- _EXERCISE_:
Every line of the listing that holds the word "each" should be returned.

- _INFORMATION SUPPLIED_:
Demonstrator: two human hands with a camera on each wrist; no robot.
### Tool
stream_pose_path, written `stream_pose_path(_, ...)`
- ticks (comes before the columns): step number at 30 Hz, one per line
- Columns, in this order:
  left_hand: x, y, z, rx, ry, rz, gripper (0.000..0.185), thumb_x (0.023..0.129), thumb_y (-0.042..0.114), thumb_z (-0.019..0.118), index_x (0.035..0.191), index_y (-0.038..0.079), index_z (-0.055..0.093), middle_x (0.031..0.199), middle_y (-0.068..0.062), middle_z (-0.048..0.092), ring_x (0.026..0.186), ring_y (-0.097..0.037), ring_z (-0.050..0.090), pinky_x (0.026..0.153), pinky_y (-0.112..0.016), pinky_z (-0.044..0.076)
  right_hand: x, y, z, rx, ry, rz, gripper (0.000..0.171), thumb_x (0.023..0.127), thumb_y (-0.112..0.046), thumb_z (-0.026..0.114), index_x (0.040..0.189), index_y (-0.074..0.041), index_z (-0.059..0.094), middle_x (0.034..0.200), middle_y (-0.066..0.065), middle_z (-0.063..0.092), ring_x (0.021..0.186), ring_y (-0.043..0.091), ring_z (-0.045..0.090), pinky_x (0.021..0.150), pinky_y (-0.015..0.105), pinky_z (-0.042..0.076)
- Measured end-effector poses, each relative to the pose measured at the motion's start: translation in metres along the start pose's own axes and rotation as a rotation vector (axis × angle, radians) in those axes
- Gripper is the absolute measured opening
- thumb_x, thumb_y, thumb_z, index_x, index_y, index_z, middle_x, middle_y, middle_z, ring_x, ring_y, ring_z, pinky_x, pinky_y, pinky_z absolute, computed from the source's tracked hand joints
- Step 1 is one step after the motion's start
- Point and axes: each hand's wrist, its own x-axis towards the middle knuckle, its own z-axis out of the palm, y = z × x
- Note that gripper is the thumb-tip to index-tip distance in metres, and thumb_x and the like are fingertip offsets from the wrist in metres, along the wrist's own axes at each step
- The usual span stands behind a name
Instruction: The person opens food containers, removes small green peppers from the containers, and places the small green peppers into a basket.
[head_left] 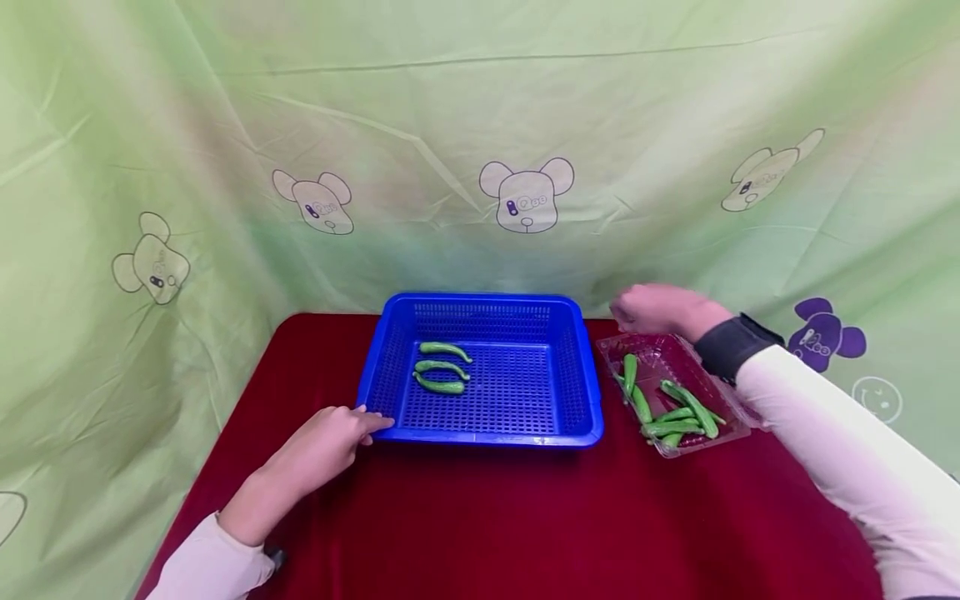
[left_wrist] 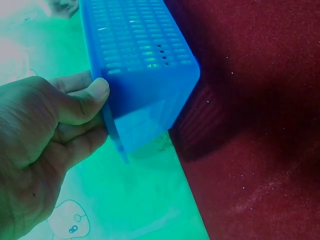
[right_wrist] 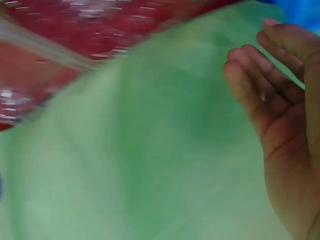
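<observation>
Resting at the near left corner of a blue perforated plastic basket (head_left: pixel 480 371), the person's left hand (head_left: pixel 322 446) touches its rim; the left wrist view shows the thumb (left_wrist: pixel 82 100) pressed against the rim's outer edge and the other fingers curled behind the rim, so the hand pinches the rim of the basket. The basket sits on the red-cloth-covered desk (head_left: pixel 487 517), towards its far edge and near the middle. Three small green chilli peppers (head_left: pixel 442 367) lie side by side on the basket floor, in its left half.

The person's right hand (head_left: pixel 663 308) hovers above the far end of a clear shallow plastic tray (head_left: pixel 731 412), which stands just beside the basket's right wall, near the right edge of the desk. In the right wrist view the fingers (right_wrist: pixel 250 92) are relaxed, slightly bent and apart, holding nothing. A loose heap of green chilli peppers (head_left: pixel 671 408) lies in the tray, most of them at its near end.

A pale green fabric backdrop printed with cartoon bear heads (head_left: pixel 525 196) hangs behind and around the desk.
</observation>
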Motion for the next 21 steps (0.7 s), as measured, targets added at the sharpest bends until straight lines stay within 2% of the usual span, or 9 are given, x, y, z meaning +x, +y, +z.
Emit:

- _SOLUTION TO THIS PROBLEM_:
Demonstrator: two human hands with a camera on each wrist; no robot.
- Measured end-effector poses, each relative to the pose measured at the motion's start: translation in metres along the start pose's own axes and rotation as a rotation vector (axis × angle, radians) in those axes
- Point and axes: each hand's wrist, its own x-axis towards the middle knuckle, its own z-axis out of the palm, y = z × x
- Note that gripper is the thumb-tip to index-tip distance in metres, and thumb_x and the like are fingertip offsets from the wrist in metres, along the wrist's own axes at each step

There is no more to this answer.